Politikus Partai NasDem itu menilai judi online bukan lagi sekadar pelanggaran hukum biasa, melainkan ancaman serius terhadap kondisi sosial dan ekonomi masyarakat. Oleh karena itu, pengungkapan tersebut harus menjadi momentum untuk membersihkan seluruh jaringan judi online hingga ke aktor utama dan pihak yang diduga membekingi operasionalnya.
“Kalau ada yang mencoba menjadikan Indonesia sebagai surga judi online, aparat harus sapu bersih. Bongkar sampai ke akar-akarnya. Jangan berhenti di operator lapangan saja. Kejar bandar, aliran uangnya, termasuk siapa yang bermain di belakang layar,” jelas Rudianto.

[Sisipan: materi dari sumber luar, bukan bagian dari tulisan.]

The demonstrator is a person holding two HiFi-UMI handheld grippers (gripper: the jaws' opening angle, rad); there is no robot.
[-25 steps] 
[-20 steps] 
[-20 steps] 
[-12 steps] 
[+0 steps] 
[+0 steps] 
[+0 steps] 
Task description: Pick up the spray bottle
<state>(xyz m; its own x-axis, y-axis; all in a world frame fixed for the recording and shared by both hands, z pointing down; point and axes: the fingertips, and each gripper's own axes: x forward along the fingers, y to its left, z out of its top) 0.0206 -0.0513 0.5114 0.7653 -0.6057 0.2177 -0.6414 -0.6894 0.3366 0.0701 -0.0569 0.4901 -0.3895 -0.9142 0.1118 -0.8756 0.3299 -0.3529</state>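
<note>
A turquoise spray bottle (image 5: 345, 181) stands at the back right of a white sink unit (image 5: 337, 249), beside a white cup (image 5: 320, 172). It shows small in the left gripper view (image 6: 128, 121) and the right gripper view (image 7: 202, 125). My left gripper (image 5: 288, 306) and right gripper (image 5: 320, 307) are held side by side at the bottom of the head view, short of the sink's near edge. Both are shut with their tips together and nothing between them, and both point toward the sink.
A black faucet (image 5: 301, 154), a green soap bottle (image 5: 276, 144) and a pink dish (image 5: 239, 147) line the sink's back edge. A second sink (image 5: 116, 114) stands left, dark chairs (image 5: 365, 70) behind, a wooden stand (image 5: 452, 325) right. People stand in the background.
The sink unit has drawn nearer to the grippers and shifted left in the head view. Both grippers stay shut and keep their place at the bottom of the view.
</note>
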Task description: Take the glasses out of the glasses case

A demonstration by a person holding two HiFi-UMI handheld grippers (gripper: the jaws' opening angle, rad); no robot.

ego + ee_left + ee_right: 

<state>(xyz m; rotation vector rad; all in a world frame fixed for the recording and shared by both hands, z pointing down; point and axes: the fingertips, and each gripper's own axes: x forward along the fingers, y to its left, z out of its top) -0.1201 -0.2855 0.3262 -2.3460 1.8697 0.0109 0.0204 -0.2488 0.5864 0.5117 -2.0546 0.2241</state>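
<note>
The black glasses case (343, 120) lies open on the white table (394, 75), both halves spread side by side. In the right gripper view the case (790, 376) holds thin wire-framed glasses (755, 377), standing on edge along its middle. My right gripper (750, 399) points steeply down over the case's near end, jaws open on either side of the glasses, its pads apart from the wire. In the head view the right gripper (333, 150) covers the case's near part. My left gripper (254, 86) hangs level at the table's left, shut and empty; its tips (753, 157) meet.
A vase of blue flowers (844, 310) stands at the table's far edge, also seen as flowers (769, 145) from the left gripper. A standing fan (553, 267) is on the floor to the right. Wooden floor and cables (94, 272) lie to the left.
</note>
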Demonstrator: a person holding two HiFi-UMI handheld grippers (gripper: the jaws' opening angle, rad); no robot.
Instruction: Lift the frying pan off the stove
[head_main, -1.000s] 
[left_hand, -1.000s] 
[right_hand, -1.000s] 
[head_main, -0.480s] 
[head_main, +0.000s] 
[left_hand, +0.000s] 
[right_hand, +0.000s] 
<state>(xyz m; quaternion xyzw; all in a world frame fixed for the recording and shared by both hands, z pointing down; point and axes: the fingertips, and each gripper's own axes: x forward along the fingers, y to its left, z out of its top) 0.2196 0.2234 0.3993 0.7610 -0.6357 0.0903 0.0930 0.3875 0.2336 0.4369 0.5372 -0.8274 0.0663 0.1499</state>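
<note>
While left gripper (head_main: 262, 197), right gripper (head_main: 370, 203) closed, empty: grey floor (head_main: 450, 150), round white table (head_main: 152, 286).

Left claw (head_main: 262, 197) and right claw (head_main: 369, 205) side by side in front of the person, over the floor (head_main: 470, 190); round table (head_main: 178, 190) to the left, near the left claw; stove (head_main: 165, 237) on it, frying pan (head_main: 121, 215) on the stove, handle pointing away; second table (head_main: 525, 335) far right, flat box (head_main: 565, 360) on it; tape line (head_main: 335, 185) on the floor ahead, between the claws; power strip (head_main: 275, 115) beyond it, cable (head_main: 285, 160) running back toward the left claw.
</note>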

Rudianto juga mendukung langkah Polri memperkuat kerja sama lintas lembaga, termasuk dengan instansi internasional, untuk mempersempit ruang gerak sindikat judi online lintas negara.
“Saya percaya Polri serius. Tinggal sekarang konsistensi penindakannya harus dijaga. Jangan beri ruang sedikit pun kepada mafia judi online untuk tumbuh di negara ini,” ucap Rudianto. “Saya selalu katakan, perang terhadap judi online harus menjadi gerakan bersama dan tidak boleh setengah-setengah,” pungkasnya.